What you have to do
Leave the pictures behind and reproduce every line of the listing exactly.

━━━ Dataset section

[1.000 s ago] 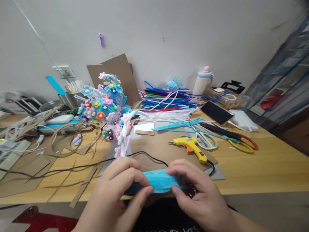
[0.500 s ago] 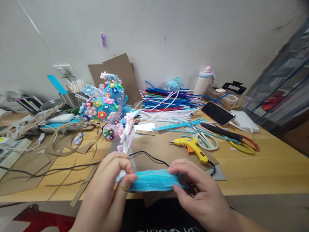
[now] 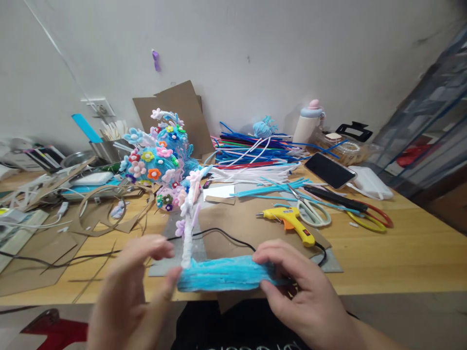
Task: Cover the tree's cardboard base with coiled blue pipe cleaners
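A light-blue fuzzy piece (image 3: pixel 222 274), covered lengthwise in chenille stems, lies level above the table's front edge. My right hand (image 3: pixel 297 287) grips its right end between thumb and fingers. Beside the left end is my left hand (image 3: pixel 136 287), blurred, with thumb and fingers spread and nothing between them. A white fuzzy stem (image 3: pixel 187 233) with pink and lilac flowers rises at that left end; whether the two are joined I cannot tell. Beyond stands a blue fuzzy form covered in colourful chenille flowers (image 3: pixel 156 163).
A yellow glue gun (image 3: pixel 292 221) lies on cardboard, its black cable running leftward. Nearby are scissors (image 3: pixel 314 214), red-and-yellow-handled pliers (image 3: pixel 368 216) and a phone (image 3: pixel 330 170). Loose chenille stems (image 3: pixel 255 153) are heaped by the wall. Cardboard scraps (image 3: pixel 98 214) cover the left side.
My left hand has let go of the blue piece's left end and moved left, its fingers spreading. The right hand keeps its grip in nearly the same place.
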`<action>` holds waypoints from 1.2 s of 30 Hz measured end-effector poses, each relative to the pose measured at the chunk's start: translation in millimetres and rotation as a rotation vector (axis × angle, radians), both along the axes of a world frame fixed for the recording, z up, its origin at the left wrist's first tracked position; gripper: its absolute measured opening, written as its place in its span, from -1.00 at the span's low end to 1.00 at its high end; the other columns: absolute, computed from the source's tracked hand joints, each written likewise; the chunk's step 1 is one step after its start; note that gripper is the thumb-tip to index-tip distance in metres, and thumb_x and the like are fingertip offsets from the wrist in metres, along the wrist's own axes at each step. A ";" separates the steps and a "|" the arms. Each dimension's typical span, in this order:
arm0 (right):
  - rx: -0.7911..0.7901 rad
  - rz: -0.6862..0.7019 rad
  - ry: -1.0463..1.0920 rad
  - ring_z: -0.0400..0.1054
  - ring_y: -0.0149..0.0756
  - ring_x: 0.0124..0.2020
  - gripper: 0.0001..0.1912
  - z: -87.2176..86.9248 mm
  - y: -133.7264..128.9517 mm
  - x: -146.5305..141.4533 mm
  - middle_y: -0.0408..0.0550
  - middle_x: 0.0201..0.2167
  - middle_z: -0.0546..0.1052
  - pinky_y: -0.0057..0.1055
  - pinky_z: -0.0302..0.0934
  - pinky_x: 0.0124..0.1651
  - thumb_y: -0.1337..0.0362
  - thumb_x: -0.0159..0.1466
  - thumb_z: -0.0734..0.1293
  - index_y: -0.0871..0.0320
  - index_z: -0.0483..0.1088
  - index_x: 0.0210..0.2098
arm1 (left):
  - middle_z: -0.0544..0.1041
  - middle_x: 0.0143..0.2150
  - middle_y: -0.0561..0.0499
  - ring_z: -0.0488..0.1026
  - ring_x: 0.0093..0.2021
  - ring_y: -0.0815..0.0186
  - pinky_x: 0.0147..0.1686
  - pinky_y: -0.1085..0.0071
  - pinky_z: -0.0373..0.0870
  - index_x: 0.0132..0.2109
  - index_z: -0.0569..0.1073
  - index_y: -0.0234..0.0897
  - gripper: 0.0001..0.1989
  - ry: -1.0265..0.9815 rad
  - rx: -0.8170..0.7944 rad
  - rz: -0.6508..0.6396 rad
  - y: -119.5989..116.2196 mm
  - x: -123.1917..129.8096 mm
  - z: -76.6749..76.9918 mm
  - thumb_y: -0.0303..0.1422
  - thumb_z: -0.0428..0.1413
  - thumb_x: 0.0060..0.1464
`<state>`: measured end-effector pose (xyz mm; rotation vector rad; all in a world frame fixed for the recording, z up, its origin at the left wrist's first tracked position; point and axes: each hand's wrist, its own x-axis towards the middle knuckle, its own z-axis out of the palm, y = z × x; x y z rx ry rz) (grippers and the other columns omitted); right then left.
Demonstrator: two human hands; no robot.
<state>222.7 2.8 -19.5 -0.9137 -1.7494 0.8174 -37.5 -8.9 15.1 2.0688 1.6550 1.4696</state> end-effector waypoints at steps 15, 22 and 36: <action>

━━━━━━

Answer for this exercise
[1.000 s ago] 
[0.500 s ago] 
[now] 
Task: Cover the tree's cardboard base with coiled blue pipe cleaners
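A light-blue fuzzy piece (image 3: pixel 222 274), covered lengthwise in chenille stems, lies level above the table's front edge. My right hand (image 3: pixel 297 287) grips its right end between thumb and fingers. Beside the left end is my left hand (image 3: pixel 136 287), blurred, with thumb and fingers spread and nothing between them. A white fuzzy stem (image 3: pixel 187 233) with pink and lilac flowers rises at that left end; whether the two are joined I cannot tell. Beyond stands a blue fuzzy form covered in colourful chenille flowers (image 3: pixel 156 163).
A yellow glue gun (image 3: pixel 292 221) lies on cardboard, its black cable running leftward. Nearby are scissors (image 3: pixel 314 214), red-and-yellow-handled pliers (image 3: pixel 368 216) and a phone (image 3: pixel 330 170). Loose chenille stems (image 3: pixel 255 153) are heaped by the wall. Cardboard scraps (image 3: pixel 98 214) cover the left side.
My left hand has let go of the blue piece's left end and moved left, its fingers spreading. The right hand keeps its grip in nearly the same place.
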`<action>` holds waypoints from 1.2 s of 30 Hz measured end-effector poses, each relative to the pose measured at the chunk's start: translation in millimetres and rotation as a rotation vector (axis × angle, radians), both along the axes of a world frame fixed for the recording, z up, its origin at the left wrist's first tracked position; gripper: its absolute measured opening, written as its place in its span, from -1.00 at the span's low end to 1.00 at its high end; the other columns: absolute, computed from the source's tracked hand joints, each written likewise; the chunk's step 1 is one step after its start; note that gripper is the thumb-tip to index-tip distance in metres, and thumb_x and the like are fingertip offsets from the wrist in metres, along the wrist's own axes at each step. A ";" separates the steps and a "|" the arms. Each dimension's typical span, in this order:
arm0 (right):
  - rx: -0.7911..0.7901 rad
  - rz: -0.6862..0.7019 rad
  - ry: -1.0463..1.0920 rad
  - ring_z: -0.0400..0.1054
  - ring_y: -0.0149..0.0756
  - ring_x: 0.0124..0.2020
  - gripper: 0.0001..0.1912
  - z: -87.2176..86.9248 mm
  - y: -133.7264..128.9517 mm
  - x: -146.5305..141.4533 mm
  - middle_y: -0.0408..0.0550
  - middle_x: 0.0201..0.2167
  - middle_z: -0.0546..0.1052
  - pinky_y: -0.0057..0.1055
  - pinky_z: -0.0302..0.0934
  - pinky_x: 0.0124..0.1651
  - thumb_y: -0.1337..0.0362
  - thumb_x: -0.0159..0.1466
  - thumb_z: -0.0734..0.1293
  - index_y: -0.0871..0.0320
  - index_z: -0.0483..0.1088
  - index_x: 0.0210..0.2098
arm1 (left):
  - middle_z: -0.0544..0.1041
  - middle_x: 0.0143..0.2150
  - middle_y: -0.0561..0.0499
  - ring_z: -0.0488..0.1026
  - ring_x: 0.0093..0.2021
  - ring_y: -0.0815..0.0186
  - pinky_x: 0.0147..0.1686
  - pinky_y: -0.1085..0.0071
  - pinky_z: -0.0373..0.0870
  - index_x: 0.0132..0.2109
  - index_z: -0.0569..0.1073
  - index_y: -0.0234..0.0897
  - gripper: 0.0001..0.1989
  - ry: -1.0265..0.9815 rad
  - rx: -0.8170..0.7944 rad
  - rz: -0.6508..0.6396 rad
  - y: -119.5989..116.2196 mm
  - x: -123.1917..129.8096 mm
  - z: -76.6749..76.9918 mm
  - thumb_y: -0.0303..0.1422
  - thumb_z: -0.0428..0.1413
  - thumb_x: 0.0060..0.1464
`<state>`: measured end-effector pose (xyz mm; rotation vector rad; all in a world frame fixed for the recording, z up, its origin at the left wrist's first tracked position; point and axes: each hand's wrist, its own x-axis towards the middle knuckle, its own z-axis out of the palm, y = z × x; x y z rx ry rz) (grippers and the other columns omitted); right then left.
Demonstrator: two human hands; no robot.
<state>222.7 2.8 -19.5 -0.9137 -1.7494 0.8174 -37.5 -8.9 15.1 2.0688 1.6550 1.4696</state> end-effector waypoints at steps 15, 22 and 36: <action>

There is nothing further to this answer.